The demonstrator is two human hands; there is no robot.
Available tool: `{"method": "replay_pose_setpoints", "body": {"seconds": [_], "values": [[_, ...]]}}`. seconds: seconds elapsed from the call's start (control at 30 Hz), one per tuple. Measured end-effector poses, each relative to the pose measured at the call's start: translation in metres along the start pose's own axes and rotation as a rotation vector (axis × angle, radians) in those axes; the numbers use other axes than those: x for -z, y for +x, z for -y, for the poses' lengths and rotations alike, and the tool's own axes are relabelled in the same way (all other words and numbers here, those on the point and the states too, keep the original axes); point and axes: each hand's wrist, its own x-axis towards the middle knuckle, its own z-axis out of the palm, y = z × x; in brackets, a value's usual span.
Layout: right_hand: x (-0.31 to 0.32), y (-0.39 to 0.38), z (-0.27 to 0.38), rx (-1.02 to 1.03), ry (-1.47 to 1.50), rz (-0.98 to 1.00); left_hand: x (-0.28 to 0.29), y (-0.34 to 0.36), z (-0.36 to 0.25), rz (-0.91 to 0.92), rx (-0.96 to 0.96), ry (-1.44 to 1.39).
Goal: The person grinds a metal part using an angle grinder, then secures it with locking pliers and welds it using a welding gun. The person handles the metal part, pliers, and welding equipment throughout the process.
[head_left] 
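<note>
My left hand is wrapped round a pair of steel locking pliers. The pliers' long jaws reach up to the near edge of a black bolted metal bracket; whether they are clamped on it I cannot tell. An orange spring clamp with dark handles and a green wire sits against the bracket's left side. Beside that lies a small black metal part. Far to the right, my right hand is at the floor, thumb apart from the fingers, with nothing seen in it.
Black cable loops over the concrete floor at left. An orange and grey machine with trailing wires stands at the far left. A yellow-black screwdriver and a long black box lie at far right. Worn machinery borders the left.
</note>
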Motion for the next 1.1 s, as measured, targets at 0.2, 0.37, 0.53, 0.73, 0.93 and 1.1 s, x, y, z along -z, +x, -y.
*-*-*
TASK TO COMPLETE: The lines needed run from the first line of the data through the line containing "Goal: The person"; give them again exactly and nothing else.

ANSWER FOR THIS EXERCISE:
The demonstrator is two human hands; there is no robot.
Available tool: `{"method": "replay_pose_setpoints", "body": {"seconds": [_], "values": [[_, ...]]}}`. seconds: seconds elapsed from the call's start (control at 30 Hz), one per tuple. Measured end-effector poses, each relative to the pose measured at the call's start: translation in metres along the start pose's own axes and rotation as a rotation vector (axis × angle, radians) in those axes; the numbers use other axes than those: x for -z, y for +x, z for -y, for the poses' lengths and rotations alike, and the tool's own axes are relabelled in the same way (all other words and numbers here, those on the point and the states too, keep the original axes); point and axes: each hand's wrist, its own x-axis towards the middle knuckle, its own z-axis out of the palm, y = z × x; in brackets, a value's usual span.
Layout: right_hand: x (-0.31 to 0.32), y (-0.39 to 0.38), z (-0.27 to 0.38), rx (-1.02 to 1.03), ry (-1.47 to 1.50), rz (-0.98 to 1.00); left_hand: x (-0.28 to 0.29), y (-0.34 to 0.36), z (-0.36 to 0.25), rz (-0.91 to 0.92), rx (-0.96 to 0.96), ry (-1.44 to 1.39).
Goal: The person grinds a metal part using an angle grinder, then secures it with locking pliers and welds it using a welding gun. The person handles the metal part, pliers, and welding equipment throughout the process.

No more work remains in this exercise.